Review by Adam Balz
Posted on 01 October 2006
Source Kino Video DVD
Features: 31 Days of Horror
Did anyone laugh?
—James Whale (Ian McKellen), Gods and Monsters
Beginning with the requisite dark and stormy night – a device still considered fresh and practical in 1932 – James Whale’s The Old Dark House builds slowly, almost sporadically, into a campy pre-war thriller. Travelers stranded in the storm-deluged Wales countryside stop and ask for shelter at a dreary castle, innocently and immediately impinging on the Femms, a family of elderly eccentrics and owners of the titular refuge. Brother Horace, a merciful milquetoast, bids them entrance while his devoutly religious and essentially deaf sister Rebecca scorns them; their silent butler Morgan offers nothing but cavernous stares and grunts, while the family patriarch, Sir Roderick, implores their understanding
Those who enjoy Frankenstein’s bleak, morally confounding meditation on humanity will find The Old Dark House a subdued disappointment. Most of the film is spent on dialogue rather than frightening visuals; where Frankenstein gave us the stomach-churning images of the little girl drowning, the Monster and the blushing bride, the Doctor and his God complex, The Old Dark House at times feels like a one-act comedy.
Yet the film is elevated above our expectations by both exceptional quality and an underlying sense of disarray. The German Expressionist influence that made Frankenstein so visually striking is retained by Arthur Edeson, who would subsequently work as cinematographer on Casablanca. The contrast of fire’s light and shadow, of Margaret Waverton’s vestal nature and white dress against Rebecca Femm’s dark wardrobe, all create a visceral display that’s at once clever and unnerving.
As in most Whale films, the actors are extraordinary; each inhabits his or her own atmosphere, and the diversity of their characters keeps the plot alive. Charles Laughton’s Sir William Porterhouse, for one, is a raving blowhard whose lack of manners offends the inhospitable Femms; his name, seemingly borne in the Hardyesque fashion of connecting namesakes to persona, denotes his rather arrogant, gluttonous personality.
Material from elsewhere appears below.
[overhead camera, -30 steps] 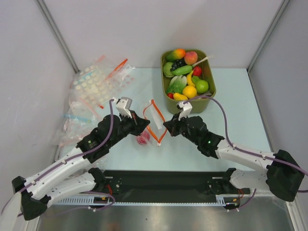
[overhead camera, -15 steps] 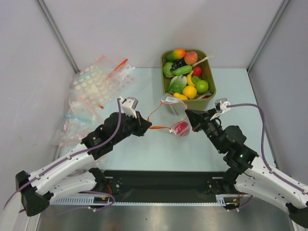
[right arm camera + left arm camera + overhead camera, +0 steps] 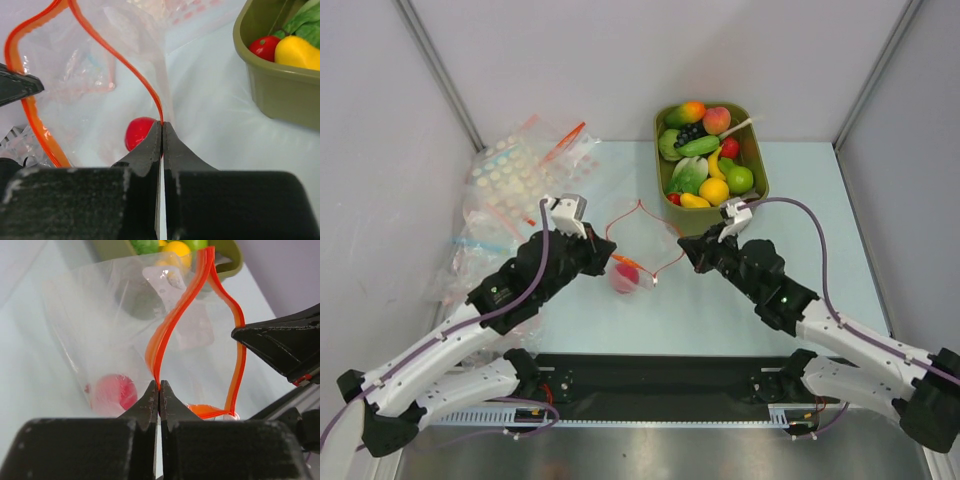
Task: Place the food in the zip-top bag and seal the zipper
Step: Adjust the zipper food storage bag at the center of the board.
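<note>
Left hand [image 3: 159, 390] and right hand [image 3: 162, 127] clamp the zipper [image 3: 152, 352], food [image 3: 112, 392] blurred inside zip-top bag [image 3: 90, 315].

An olive-green tub [image 3: 761, 188] stands at the far middle of the pale blue table [image 3: 840, 200], well apart from a heap of clear dotted bags [image 3: 515, 175] along its left edge.
</note>
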`<state>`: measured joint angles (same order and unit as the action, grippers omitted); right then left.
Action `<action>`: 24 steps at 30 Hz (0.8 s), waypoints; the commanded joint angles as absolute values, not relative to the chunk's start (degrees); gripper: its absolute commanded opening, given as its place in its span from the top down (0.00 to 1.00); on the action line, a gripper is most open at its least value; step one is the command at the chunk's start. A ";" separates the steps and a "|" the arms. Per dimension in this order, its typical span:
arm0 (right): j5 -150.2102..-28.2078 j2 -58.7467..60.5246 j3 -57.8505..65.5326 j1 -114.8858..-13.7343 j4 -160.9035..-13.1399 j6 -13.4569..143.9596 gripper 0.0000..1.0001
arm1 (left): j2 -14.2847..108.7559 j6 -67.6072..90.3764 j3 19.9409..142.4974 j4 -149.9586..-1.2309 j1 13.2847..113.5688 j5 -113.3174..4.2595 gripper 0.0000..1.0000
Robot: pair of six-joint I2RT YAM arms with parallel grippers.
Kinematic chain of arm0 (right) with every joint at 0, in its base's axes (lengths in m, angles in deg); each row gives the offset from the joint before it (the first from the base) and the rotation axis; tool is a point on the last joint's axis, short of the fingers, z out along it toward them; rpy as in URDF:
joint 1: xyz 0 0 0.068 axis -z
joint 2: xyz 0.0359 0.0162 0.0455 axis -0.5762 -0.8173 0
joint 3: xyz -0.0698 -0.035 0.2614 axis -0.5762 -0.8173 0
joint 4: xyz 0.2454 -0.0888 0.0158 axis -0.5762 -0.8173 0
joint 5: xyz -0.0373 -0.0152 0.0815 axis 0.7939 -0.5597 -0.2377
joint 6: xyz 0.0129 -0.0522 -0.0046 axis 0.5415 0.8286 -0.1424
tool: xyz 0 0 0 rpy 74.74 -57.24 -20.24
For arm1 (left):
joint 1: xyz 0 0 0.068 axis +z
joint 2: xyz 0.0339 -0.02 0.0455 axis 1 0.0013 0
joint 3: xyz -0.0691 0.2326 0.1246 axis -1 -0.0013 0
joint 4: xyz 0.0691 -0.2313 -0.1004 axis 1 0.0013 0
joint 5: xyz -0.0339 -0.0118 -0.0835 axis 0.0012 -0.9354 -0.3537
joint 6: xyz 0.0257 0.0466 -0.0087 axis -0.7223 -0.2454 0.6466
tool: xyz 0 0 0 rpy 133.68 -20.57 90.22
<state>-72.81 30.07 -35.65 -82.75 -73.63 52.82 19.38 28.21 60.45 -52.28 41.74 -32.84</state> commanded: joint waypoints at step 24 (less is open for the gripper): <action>-49.86 23.70 -27.07 -74.47 -86.74 31.83 0.00 | 16.75 34.00 57.13 -51.68 42.03 -10.50 1.00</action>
<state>-61.78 24.91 -31.63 -75.04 -78.28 38.96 17.87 32.19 58.52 -48.54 41.74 -12.40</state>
His companion, a vibrant yet talkative showgirl named Gladys DuCane—in reality the glowing Lillian Bond—immediately casts her spell on Roger Penderel, and the two share a rather offbeat moment in the garage. British stage actress Elspeth Dudgeon, whose film career is a succession of uncredited “Old Woman” roles, is naughtily disguised as Sir Roderick Femm. And the great Boris Karloff, once again without discernable dialogue, is outdone – a rarity in his career – by Brember Wills, who only appears on-screen in the final ten minutes. He is the film’s true monster, a raving pyromaniac and black sheep.
While the film’s detractors cite its differences from other Whale films as the primary reason for its disappointing reception and eventual neglect (it was considered lost until Curtis Harrington discovered a usable copy), some now hail it as the director’s best work. The humor is more blatant than in Frankenstein – the most memorable being Horace Femm’s insistence that William Porterhouse “have a potato” – but still possesses an underlying eeriness, exemplified by Rebecca Femm’s near poetic reminiscence late in the film:
They were all godless here. They used to bring their women here—brazen, lolling creatures in silks and satins. They filled the house with laughter and sin, laughter and sin. And if I ever went down among them, my own father and brothers – they would tell me to go away and pray, and I prayed – and left them with their lustful red and white women.
The Old Dark House, both amusing and unnatural, is a lasting testament to Whale’s career—a four-decade traipsing of tendencies and conventions embodied by the filmmaker himself. And while Frankenstein will undoubtedly stand as his crowning achievement, it’s this short, overlooked gem that created its own subgenre and a niche for those who followed.